● **Exercise**
Scan the lines below for "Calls" and copy the matches.
================
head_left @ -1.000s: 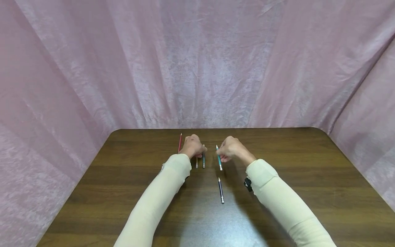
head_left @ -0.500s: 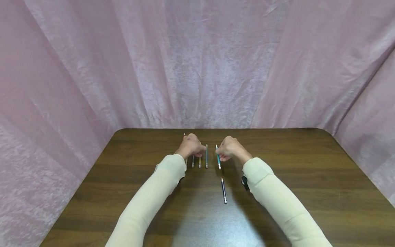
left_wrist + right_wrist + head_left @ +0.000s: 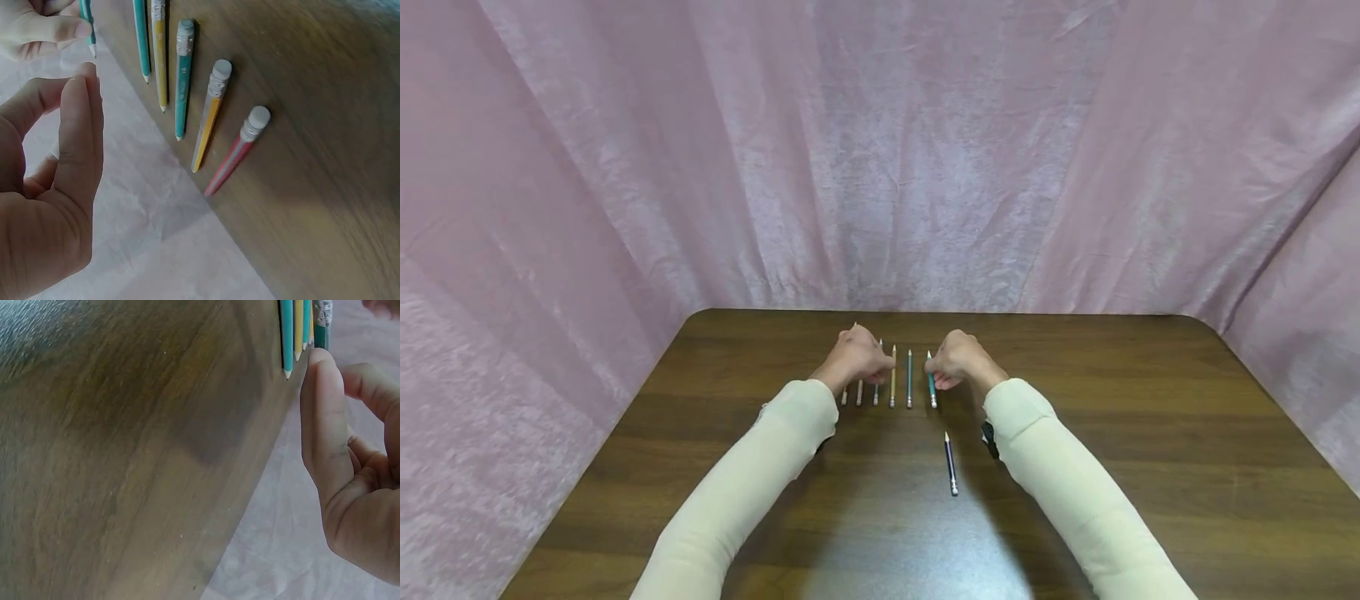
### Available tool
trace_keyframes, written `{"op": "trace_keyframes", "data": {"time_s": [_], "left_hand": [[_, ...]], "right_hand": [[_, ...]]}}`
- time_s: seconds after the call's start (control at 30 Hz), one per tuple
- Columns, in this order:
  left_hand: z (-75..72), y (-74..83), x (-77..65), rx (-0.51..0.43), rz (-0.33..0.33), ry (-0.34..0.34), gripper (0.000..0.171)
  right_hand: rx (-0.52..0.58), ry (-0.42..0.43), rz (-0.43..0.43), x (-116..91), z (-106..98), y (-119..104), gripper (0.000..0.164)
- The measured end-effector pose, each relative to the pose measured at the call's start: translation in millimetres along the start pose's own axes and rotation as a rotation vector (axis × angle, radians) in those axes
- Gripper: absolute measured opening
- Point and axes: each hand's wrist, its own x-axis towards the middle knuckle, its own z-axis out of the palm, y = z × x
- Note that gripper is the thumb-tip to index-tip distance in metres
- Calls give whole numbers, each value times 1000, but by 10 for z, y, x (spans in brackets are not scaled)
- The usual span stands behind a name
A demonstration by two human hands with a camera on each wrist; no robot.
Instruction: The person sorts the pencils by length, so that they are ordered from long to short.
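Observation:
My right hand (image 3: 961,358) pinches a teal pencil (image 3: 322,336) near the far centre of the table, its white eraser end toward me. Left of it, my left hand (image 3: 854,357) hovers over a row of pencils. In the left wrist view its thumb and finger meet at the tips with nothing visible between them. The row has a red pencil (image 3: 236,156), an orange-and-silver pencil (image 3: 209,122), a teal pencil (image 3: 183,87), a yellow pencil (image 3: 892,377) and another teal pencil (image 3: 910,379). My left hand hides parts of several in the head view.
A dark pencil (image 3: 951,464) lies apart, nearer to me, on the brown wooden table (image 3: 1150,433). A pink curtain (image 3: 925,167) hangs behind the table's far edge and along both sides.
My left hand has shifted left over the row, uncovering the yellow pencil and the teal pencil beside it. My right hand, still pinching its pencil, has edged closer to the row. The head view has turned slightly.

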Motion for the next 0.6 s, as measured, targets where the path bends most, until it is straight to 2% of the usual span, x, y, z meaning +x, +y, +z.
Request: {"op": "trace_keyframes", "data": {"time_s": [0.2, 0.37, 0.6], "left_hand": [[-49, -77, -55, -19, -4, -24, 18], [-79, -176, -97, -37, -3, -15, 15], [-131, -299, -140, -47, -13, 17, 13]], "right_hand": [[-12, -1, 15, 58, 60, -22, 11], [-10, -14, 30, 115, 99, -21, 12], [-7, 8, 58, 164, 137, -24, 15]]}}
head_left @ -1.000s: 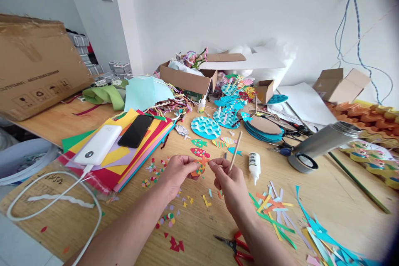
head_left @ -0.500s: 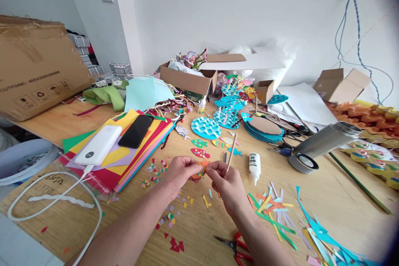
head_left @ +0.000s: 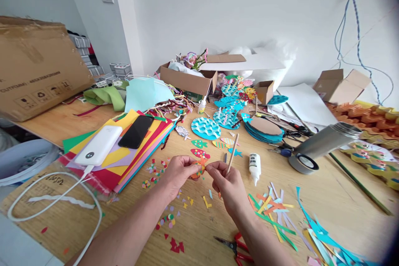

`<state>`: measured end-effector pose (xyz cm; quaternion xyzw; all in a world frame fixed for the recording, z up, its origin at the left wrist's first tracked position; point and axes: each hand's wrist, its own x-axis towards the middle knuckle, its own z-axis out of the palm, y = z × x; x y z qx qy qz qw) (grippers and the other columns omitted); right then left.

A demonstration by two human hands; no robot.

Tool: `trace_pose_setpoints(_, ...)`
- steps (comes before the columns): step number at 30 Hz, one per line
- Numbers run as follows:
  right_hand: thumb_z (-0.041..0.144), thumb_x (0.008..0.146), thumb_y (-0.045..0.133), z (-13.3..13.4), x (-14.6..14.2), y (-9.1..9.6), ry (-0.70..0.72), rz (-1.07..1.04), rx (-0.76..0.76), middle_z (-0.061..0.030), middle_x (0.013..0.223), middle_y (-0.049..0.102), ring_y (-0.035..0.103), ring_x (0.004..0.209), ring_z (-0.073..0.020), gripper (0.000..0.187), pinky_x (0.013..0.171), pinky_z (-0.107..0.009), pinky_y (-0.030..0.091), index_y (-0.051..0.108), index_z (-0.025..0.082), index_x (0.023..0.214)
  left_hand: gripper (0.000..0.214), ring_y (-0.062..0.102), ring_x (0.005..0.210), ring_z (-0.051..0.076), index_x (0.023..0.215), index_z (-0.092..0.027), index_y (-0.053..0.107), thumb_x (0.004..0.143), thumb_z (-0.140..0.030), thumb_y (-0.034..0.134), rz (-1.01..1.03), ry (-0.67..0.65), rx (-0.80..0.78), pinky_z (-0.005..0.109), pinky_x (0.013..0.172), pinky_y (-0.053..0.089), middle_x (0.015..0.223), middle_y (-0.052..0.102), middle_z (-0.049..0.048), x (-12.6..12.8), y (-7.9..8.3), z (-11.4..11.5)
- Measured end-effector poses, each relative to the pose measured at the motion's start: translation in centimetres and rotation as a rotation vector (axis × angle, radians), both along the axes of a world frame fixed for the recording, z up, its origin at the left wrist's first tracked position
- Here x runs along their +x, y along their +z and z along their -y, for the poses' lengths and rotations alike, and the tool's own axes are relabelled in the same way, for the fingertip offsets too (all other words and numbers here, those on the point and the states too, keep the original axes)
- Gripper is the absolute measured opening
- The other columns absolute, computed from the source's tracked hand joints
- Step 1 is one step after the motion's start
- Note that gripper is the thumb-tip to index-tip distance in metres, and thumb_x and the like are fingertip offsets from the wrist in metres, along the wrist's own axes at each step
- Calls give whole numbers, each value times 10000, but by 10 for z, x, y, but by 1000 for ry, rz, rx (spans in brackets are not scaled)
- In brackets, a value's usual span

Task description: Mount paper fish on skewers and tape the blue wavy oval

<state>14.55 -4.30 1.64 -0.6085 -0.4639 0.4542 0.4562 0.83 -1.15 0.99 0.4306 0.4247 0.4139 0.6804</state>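
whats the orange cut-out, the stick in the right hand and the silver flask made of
Orange cut-out: probably matte paper or thin card; it looks thin and has no shine, though fingers partly hide it.
Stick: likely bare wood, judging by its pale tan, dull surface.
Silver flask: seemingly metal, perhaps steel, given its grey sheen.

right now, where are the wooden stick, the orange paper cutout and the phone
Wooden stick (head_left: 232, 152): head view, on its upper shaft.
Orange paper cutout (head_left: 201, 170): head view, on its uncovered part.
Phone (head_left: 136, 131): head view, middle of its black screen.
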Motion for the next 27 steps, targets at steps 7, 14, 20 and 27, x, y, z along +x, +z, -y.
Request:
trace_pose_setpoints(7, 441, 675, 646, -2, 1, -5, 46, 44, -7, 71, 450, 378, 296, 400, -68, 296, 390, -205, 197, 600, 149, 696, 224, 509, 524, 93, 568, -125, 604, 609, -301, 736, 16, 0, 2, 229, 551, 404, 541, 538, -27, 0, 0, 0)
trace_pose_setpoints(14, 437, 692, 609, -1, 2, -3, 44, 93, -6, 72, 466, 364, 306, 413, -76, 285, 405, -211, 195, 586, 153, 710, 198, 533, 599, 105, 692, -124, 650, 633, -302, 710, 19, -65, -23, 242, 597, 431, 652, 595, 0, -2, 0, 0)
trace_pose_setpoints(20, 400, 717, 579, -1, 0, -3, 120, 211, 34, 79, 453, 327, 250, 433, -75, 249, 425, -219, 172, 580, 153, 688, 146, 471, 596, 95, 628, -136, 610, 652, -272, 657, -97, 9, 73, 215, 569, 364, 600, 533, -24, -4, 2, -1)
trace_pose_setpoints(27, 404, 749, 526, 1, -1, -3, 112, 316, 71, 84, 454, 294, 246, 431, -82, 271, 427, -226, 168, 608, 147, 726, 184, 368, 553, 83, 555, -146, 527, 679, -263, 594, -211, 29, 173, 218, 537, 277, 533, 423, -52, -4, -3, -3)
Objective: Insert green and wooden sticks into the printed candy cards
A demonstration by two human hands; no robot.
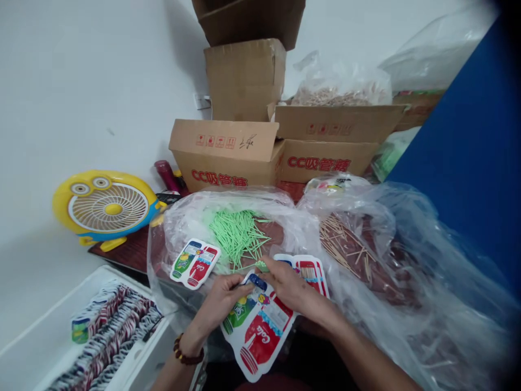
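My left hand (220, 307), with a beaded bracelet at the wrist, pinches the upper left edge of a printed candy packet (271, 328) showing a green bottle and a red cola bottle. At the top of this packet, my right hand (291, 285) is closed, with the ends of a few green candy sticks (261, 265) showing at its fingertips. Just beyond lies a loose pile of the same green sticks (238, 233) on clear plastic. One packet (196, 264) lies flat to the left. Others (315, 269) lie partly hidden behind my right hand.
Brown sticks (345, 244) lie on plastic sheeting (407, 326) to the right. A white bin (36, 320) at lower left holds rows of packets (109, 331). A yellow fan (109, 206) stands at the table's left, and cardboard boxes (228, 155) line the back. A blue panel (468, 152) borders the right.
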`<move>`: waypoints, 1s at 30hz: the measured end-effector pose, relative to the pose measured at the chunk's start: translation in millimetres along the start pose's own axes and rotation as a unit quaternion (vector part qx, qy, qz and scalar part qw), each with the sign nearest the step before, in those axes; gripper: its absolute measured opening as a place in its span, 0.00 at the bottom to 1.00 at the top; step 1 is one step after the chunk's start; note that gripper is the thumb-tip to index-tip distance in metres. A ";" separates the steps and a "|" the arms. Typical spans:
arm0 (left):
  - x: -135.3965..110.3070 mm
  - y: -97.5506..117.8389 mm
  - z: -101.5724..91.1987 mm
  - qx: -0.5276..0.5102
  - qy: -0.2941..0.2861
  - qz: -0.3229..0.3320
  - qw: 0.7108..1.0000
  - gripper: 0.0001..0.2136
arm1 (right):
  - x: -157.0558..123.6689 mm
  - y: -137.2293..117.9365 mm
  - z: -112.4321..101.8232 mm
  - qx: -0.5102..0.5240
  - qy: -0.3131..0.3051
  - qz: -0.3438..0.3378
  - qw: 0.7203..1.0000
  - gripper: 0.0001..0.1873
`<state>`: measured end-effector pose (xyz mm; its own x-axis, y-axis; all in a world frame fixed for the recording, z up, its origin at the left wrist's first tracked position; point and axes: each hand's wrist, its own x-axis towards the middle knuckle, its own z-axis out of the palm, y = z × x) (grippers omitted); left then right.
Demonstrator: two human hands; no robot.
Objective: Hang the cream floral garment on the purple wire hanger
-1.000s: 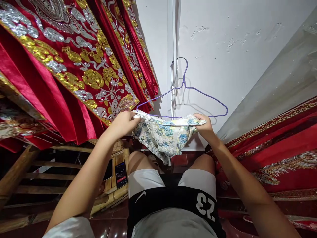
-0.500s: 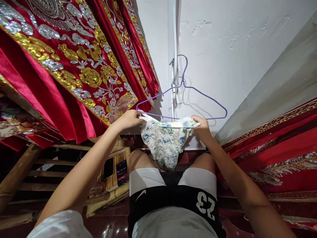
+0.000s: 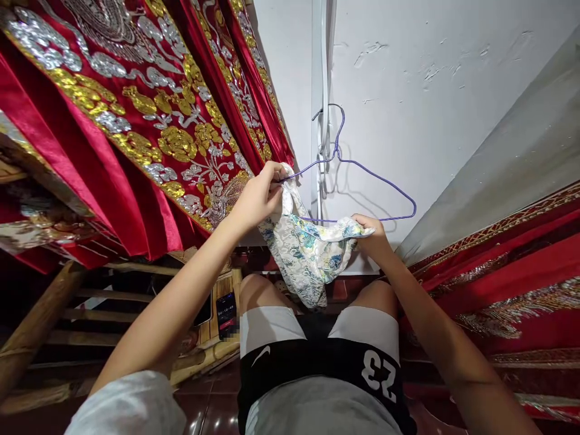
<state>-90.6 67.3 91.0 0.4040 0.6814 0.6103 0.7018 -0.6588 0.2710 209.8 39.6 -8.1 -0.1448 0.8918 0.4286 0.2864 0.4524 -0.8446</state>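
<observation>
A purple wire hanger (image 3: 372, 173) hangs by its hook from a pale upright strip on the wall. Around its left end loops one side of a white garment with a blue and green floral print (image 3: 312, 254). My left hand (image 3: 264, 194) pinches that side of the garment at the hanger's left shoulder, fingers closed on the cloth. At the other top corner, just below the hanger's bottom bar, my right hand (image 3: 372, 234) grips the garment's edge. The rest of the cloth droops between my hands above my knees. The hanger's left tip is hidden by the cloth and my hand.
Red cloth with gold and silver sequins (image 3: 176, 142) hangs at the left. More red trimmed fabric (image 3: 521, 290) is on the right. A phone with a running timer (image 3: 226, 315) lies on a bamboo seat (image 3: 206, 355) at lower left. The white wall (image 3: 408, 90) stands ahead.
My left hand has moved up and right, drawing the garment's left side up over the hanger's left shoulder. My right hand stays almost in place, still gripping the other corner.
</observation>
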 end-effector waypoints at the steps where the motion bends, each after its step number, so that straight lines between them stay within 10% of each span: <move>1: 2.1 -3.3 6.6 -0.003 0.004 0.004 1.000 0.20 | -3.1 -2.2 -0.7 -0.007 0.002 -0.009 1.000 0.04; 8: 4.6 -26.7 26.7 0.003 -0.017 0.001 1.000 0.13 | -15.6 -13.4 -36.5 -0.060 0.236 -0.002 0.970 0.54; 15: 0.4 -12.3 29.9 0.021 0.013 0.026 0.999 0.12 | 9.4 -28.6 -92.1 -0.196 0.225 0.077 0.951 0.12; 20: -4.9 -10.4 29.7 0.033 0.031 0.009 0.999 0.11 | 12.0 -32.7 -96.0 -0.173 0.261 0.014 0.950 0.34; 25: -4.7 -15.4 21.3 0.044 0.059 -0.045 0.996 0.10 | 8.4 -39.2 -110.6 -0.153 0.186 0.055 0.969 0.15; 30: -9.6 -37.0 17.6 -0.027 0.122 -0.131 0.983 0.11 | 11.3 -51.4 -102.8 0.049 0.036 0.068 0.996 0.21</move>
<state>-110.1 90.7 62.0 0.0556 0.7377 0.6729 0.7279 -0.4912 0.4784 290.8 26.3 73.1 -0.0409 0.9440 0.3273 0.2044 0.3285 -0.9221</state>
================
● **Completed task**
- Calls give whole numbers, each value times 1000, but by 10 for z, y, x (spans in brackets are not scaled)
- Calls give whole numbers, each value times 10000, but by 10 for z, x, y, but by 1000 for ry, rz, rx (spans in brackets are not scaled)

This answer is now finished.